■ Exercise instructions: Scan the material below for every line with the string "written", and copy those lines.

■ Records to use:
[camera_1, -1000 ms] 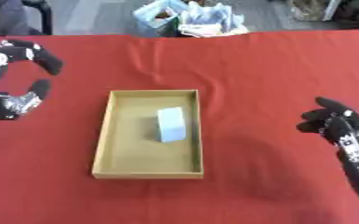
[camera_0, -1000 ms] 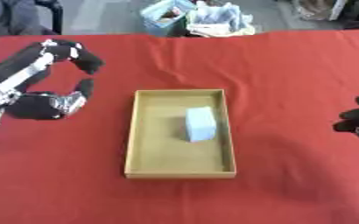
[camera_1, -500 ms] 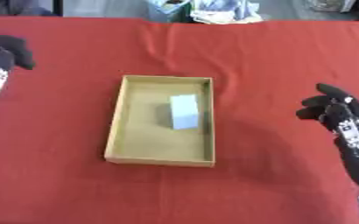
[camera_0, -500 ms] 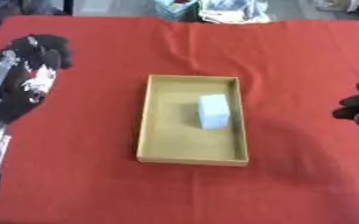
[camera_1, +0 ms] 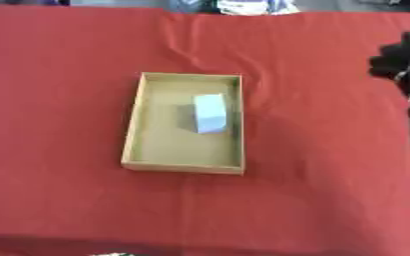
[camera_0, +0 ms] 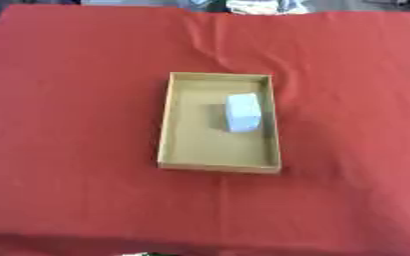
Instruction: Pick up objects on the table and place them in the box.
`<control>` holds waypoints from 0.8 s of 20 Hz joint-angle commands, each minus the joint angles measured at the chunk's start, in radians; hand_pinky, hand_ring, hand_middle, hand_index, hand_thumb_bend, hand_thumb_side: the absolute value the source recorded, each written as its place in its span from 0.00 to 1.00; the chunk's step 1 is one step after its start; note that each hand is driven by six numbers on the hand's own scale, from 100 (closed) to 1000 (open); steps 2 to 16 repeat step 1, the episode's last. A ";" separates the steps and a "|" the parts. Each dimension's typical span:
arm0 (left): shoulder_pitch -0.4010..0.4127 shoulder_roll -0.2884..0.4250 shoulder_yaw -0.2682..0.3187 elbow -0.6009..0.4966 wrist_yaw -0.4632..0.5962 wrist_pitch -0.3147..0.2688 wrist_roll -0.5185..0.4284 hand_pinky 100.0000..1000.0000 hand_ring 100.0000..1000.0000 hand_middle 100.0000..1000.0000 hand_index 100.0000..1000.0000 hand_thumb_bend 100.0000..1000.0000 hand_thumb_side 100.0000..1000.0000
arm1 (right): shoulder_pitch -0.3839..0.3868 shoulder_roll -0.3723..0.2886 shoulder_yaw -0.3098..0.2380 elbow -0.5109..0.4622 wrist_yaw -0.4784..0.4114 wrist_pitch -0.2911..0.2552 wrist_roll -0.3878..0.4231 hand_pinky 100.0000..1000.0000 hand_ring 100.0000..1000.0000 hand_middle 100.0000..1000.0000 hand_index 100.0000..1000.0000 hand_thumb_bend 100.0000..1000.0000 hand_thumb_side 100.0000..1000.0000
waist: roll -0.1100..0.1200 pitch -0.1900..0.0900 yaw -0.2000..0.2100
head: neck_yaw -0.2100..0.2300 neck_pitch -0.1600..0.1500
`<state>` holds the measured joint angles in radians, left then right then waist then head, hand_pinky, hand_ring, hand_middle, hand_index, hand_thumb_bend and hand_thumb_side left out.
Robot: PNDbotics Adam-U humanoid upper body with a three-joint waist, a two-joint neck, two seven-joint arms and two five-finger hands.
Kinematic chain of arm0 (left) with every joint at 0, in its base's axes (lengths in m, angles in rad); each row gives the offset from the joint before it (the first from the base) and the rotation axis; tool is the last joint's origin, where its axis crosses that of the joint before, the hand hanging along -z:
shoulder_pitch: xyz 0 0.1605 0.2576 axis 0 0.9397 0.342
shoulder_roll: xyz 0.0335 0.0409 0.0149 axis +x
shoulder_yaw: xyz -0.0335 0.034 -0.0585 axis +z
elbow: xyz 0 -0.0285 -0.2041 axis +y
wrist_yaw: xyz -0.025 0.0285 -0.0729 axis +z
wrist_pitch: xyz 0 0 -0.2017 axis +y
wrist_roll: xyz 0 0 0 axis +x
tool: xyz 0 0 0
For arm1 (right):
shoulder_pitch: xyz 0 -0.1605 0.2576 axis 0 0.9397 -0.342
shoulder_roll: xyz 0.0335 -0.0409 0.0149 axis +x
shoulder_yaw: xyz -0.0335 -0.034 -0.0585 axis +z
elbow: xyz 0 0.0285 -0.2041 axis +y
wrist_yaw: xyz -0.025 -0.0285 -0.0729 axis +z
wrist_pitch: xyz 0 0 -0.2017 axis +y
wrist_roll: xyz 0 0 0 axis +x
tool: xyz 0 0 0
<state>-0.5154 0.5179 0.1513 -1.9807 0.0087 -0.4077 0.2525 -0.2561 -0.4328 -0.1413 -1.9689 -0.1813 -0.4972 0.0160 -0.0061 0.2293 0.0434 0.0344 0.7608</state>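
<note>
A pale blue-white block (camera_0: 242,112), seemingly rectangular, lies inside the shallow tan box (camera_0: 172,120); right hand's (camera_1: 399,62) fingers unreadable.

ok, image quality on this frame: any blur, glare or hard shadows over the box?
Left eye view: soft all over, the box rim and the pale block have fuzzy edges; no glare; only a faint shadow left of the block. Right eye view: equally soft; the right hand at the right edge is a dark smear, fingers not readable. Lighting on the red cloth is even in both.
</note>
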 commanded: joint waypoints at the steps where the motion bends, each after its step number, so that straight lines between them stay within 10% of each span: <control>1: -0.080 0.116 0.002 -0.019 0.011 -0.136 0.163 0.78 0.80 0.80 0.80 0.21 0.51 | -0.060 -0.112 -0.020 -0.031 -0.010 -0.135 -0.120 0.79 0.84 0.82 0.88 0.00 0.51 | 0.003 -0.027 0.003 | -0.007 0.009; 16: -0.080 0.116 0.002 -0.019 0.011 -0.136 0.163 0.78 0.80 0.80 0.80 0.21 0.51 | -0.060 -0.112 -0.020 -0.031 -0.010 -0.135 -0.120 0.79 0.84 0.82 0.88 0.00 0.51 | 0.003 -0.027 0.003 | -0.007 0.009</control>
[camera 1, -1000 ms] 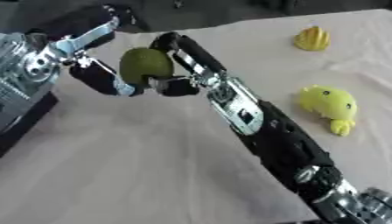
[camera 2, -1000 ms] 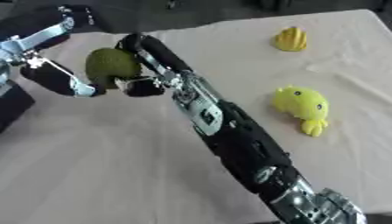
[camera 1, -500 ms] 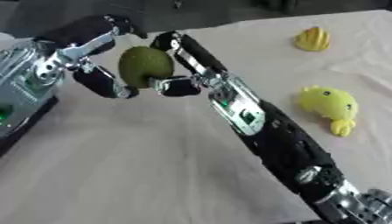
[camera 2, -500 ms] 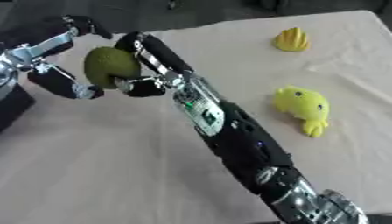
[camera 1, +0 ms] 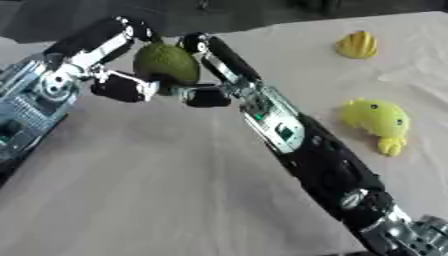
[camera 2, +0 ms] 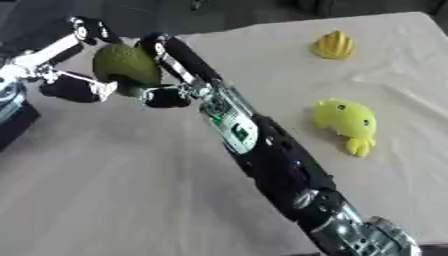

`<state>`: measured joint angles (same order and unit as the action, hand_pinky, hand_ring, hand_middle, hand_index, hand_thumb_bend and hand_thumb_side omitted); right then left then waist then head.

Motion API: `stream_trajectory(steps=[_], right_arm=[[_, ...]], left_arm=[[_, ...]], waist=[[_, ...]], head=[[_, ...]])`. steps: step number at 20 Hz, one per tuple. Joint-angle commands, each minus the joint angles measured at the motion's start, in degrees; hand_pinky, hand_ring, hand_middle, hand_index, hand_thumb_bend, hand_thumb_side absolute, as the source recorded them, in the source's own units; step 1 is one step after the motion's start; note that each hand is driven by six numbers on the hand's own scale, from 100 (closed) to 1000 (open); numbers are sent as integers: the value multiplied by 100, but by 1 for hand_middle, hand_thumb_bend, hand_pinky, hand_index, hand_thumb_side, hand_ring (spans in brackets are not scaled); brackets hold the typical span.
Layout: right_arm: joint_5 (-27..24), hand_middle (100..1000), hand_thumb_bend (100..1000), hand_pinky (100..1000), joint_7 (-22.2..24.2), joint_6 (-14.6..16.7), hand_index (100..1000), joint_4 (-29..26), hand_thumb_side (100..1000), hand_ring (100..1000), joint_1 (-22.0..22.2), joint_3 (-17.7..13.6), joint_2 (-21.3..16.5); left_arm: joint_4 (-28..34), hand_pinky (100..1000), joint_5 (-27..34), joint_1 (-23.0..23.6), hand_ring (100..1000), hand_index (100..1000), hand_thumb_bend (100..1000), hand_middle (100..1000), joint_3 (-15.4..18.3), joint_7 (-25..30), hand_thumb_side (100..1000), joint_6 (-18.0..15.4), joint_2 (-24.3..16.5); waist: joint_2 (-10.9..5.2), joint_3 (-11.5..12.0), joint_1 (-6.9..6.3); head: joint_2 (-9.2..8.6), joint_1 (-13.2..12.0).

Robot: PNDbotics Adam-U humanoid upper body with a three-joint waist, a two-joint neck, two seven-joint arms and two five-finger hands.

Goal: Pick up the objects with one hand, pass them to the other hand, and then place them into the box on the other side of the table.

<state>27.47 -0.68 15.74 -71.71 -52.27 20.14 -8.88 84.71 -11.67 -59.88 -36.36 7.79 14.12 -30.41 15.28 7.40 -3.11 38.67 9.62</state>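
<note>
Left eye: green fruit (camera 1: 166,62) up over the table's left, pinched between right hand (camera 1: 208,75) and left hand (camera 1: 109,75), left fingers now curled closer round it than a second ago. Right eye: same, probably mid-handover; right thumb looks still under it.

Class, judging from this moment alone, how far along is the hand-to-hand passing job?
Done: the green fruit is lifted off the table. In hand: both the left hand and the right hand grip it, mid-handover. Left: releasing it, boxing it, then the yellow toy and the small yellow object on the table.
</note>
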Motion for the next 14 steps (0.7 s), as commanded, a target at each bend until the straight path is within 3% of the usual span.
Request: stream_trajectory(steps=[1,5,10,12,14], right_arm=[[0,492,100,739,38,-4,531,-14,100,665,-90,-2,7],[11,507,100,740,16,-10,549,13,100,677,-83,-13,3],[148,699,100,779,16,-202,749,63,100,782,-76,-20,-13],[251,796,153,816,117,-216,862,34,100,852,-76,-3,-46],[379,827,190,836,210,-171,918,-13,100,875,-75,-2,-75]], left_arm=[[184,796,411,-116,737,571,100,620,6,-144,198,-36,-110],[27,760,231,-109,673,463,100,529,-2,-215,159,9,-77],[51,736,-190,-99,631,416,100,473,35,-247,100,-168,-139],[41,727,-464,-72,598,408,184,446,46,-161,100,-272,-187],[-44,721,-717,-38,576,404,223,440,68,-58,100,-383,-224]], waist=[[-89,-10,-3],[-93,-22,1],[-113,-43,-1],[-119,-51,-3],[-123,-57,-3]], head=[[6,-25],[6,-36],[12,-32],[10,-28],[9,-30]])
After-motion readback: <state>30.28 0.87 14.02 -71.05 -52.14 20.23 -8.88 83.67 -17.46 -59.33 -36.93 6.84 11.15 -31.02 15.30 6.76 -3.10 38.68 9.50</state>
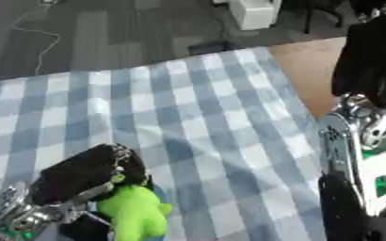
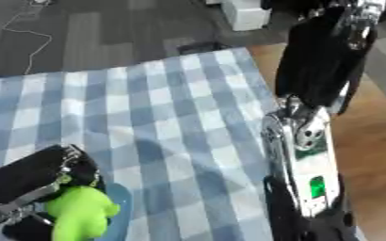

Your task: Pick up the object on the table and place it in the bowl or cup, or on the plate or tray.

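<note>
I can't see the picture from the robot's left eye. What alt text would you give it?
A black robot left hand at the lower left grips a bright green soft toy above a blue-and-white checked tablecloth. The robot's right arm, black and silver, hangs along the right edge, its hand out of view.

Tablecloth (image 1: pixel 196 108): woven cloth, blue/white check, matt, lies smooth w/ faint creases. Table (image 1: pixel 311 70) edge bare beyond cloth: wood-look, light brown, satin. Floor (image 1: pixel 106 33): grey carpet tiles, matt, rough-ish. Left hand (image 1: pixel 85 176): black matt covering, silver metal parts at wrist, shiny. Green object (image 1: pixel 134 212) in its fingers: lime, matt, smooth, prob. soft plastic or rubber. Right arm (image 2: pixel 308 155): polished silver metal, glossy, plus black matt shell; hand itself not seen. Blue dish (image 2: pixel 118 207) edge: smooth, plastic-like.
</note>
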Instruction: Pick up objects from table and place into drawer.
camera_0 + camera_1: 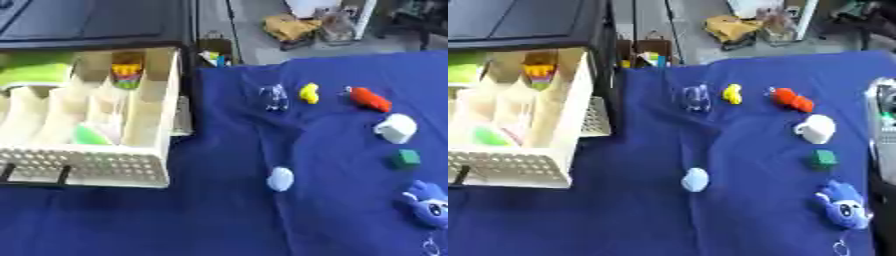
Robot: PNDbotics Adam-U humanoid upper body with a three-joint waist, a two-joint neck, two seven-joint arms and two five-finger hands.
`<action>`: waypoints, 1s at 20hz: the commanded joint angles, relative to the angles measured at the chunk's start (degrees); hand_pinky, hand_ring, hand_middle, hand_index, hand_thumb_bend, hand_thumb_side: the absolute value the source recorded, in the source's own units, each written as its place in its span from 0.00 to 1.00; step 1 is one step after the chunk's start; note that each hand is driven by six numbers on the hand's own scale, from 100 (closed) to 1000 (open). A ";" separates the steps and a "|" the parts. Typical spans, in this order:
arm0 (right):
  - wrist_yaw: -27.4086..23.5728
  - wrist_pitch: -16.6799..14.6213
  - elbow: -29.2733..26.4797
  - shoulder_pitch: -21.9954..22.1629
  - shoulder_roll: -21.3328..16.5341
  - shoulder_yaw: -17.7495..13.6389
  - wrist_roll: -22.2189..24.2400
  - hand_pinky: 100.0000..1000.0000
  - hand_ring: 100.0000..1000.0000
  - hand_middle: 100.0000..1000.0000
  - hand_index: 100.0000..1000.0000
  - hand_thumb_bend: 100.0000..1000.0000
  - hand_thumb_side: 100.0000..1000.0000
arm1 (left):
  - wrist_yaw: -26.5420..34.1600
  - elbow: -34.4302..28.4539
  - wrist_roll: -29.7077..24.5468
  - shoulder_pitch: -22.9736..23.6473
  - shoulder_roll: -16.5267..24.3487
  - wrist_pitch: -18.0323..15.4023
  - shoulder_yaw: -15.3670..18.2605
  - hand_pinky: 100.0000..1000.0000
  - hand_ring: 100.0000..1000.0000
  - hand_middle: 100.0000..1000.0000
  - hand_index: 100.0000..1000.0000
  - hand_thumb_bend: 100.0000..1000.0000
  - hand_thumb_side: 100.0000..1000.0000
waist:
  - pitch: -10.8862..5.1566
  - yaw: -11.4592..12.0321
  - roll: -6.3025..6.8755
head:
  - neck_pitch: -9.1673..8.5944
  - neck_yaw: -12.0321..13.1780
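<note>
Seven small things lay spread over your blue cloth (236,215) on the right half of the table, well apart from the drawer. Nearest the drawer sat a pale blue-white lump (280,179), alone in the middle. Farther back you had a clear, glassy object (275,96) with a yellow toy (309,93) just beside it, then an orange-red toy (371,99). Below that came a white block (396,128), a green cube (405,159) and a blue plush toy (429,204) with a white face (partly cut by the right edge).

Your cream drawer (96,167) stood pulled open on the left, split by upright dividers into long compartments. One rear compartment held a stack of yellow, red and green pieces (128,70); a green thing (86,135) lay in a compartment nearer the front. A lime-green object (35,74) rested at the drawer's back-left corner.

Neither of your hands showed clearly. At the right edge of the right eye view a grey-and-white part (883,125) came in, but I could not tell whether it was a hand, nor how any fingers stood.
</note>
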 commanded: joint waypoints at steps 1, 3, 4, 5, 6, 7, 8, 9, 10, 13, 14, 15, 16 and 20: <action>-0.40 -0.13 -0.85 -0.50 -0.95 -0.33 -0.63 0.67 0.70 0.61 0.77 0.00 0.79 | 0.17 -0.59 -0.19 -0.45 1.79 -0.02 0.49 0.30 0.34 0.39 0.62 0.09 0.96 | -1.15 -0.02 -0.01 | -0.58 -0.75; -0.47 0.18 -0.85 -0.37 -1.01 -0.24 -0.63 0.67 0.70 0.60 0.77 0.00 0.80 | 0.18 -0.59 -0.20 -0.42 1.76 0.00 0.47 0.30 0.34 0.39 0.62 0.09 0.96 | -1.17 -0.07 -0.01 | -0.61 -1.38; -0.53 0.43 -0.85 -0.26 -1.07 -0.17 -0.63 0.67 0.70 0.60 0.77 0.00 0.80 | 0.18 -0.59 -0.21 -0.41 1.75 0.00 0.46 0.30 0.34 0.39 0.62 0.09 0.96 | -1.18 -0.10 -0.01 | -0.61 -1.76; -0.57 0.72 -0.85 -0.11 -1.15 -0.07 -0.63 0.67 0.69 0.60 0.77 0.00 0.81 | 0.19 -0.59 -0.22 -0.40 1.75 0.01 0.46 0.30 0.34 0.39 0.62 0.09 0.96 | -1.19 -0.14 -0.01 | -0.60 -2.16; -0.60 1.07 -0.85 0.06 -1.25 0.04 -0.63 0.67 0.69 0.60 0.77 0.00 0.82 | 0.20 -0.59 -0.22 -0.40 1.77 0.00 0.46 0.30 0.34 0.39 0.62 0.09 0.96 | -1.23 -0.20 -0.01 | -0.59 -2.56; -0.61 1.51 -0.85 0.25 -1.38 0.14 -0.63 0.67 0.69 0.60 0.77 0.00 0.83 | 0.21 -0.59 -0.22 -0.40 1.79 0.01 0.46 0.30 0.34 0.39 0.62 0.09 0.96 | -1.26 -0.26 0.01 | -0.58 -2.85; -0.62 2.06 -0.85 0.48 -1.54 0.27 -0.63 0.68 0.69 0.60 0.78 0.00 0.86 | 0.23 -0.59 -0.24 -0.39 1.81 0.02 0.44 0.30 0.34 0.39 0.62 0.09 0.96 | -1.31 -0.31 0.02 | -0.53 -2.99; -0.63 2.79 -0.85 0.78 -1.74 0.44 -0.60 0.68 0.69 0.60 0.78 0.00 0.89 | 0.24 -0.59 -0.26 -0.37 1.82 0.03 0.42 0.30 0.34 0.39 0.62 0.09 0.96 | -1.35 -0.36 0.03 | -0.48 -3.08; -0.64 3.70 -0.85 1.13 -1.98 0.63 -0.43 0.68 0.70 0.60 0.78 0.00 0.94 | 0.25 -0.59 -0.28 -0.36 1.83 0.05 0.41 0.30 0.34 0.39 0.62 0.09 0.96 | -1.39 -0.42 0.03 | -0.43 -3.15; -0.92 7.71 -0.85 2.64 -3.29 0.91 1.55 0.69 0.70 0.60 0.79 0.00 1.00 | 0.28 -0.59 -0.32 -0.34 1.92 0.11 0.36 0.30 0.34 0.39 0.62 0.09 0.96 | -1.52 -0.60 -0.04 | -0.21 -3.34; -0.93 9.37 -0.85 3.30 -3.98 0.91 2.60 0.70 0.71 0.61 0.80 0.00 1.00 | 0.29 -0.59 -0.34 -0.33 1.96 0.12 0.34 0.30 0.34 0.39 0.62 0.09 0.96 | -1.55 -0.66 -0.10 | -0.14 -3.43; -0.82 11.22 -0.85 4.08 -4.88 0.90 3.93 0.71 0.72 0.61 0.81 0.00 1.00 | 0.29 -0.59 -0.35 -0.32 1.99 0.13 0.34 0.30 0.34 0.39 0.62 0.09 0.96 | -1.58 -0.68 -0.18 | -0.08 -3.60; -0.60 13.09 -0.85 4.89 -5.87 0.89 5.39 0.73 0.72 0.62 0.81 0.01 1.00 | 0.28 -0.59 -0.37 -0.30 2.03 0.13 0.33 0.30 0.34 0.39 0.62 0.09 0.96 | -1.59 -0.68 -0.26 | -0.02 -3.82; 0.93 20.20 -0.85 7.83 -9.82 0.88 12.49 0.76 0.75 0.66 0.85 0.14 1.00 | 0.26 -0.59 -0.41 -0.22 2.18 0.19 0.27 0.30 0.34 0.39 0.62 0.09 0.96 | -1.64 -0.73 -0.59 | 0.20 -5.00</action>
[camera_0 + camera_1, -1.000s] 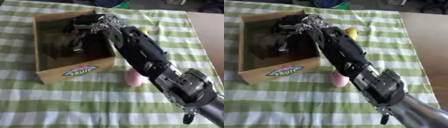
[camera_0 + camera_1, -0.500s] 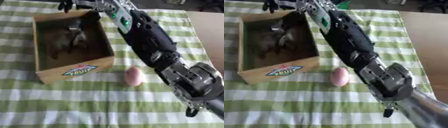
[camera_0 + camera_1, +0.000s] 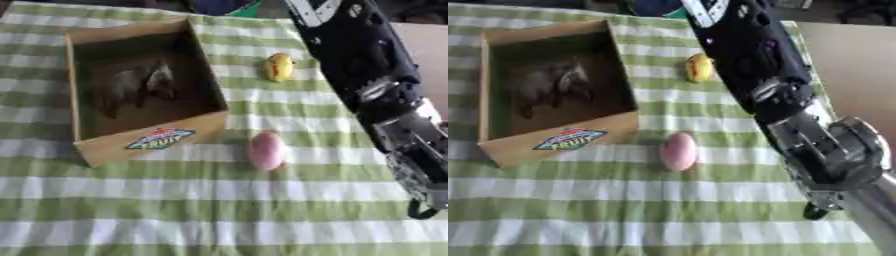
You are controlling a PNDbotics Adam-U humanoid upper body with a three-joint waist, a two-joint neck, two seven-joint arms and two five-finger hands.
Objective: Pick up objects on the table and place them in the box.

■ Result of this exercise:
`<control>` holds waypoints from 0.8 s of 20 Hz joint-angle commands, each minus the joint angles measured at the chunk's start, in radians; hand_pinky, hand_ring, hand_middle, hand_index, hand_thumb_bend, hand_thumb_side: the absolute value the source recorded, each written as its place in its span from 0.00 to 1.00; the chunk's step 1 is one step after its start; note that each hand is driven by six numbers on the hand's own scale, from 100 (closed) to 1000 (open); steps 2 to 16 repeat step 1, the episode's last. A ";" separates the steps and a "|" the parts. Each dimension's typical span:
`<action>`: waypoints, 1s at 20hz: the commanded joint angles, relative to the angles measured at the chunk's start (degrees); hand_pinky, hand_ring, hand_middle, hand_index, hand_thumb_bend, hand_thumb_side: the absolute value the source recorded, in the source's own units, each written as its place in its span from 0.00 to 1.00; step 1 is one step after the chunk's start; note that each hand is driven by six numbers on the hand's own scale, from 100 (closed) to 1000 (open). A ";" separates the steps and a "|" the parts. Typical spans, in this order:

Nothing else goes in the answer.